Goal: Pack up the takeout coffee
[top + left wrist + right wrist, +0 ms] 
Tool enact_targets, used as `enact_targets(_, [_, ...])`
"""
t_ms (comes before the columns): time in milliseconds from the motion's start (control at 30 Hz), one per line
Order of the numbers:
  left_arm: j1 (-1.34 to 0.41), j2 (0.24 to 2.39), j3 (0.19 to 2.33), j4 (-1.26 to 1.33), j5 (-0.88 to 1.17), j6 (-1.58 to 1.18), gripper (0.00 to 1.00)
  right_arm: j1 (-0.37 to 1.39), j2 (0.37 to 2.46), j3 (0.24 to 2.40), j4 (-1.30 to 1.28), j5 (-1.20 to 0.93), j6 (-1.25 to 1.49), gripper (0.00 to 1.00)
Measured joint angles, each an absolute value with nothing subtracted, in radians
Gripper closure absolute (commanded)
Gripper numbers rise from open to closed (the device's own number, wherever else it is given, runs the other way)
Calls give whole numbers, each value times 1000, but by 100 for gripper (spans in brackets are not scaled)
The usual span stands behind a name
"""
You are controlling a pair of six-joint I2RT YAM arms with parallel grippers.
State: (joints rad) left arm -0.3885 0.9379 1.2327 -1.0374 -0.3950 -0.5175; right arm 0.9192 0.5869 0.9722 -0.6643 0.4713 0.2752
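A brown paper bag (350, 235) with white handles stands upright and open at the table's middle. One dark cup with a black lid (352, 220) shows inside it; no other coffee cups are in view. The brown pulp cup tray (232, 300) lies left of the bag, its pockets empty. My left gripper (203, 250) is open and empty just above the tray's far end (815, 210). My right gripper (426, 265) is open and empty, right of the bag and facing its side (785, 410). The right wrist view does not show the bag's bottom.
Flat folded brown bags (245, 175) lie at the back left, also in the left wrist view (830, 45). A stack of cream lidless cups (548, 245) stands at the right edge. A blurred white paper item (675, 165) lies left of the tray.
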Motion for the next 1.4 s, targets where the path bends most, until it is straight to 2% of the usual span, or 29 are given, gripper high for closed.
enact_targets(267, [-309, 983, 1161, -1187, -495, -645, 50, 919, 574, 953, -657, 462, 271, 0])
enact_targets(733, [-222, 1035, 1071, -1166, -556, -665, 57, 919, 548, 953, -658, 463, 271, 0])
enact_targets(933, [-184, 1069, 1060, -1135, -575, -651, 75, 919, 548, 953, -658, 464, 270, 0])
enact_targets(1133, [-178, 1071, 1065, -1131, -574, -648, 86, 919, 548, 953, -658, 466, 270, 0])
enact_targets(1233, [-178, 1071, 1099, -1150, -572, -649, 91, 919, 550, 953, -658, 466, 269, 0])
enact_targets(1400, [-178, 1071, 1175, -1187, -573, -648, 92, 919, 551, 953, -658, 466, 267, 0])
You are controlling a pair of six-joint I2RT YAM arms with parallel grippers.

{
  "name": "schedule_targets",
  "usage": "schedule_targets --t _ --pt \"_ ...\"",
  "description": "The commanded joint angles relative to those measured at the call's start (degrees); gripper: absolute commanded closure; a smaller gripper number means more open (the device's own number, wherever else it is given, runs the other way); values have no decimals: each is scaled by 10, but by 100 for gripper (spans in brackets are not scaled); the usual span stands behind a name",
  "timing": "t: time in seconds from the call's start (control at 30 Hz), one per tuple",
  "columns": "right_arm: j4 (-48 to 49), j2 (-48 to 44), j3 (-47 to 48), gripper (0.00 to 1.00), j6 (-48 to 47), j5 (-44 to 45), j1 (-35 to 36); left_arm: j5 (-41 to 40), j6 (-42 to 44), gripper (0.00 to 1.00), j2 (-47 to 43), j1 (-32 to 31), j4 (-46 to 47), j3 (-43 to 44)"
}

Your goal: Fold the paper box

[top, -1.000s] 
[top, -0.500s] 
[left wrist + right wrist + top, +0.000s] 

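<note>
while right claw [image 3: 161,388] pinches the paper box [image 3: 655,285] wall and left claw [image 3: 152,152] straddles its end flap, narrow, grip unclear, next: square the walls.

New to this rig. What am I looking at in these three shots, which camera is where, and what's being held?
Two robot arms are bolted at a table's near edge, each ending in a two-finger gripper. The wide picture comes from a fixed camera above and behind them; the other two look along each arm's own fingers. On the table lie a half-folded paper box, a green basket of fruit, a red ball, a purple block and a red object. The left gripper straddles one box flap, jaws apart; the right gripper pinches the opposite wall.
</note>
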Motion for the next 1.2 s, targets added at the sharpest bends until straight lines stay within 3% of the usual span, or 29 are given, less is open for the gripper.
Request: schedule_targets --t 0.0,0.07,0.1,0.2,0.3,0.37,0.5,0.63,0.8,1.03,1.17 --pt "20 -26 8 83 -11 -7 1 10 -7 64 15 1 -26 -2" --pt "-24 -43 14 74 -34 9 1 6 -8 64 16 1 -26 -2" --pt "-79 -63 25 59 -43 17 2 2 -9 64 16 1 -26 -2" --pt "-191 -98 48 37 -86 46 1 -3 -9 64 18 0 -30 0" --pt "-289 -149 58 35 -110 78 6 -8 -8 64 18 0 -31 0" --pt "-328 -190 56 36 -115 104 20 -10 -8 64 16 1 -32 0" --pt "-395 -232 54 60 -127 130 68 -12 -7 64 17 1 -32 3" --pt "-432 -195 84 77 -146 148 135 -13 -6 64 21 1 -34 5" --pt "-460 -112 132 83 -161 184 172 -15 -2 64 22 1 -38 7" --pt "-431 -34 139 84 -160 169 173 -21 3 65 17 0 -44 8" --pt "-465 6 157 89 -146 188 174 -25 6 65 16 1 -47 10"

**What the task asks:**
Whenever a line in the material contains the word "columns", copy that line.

**Answer to this problem:**
t_ms (comes before the columns): time in milliseconds from the motion's start (control at 30 Hz), one per line
  "columns": "right_arm: j4 (-48 to 49), j2 (-48 to 44), j3 (-47 to 48), gripper (0.00 to 1.00), j6 (-48 to 47), j5 (-44 to 45), j1 (-35 to 36); left_arm: j5 (-41 to 40), j6 (-42 to 44), gripper (0.00 to 1.00), j2 (-47 to 43), j1 (-32 to 31), j4 (-46 to 47), j3 (-43 to 44)"

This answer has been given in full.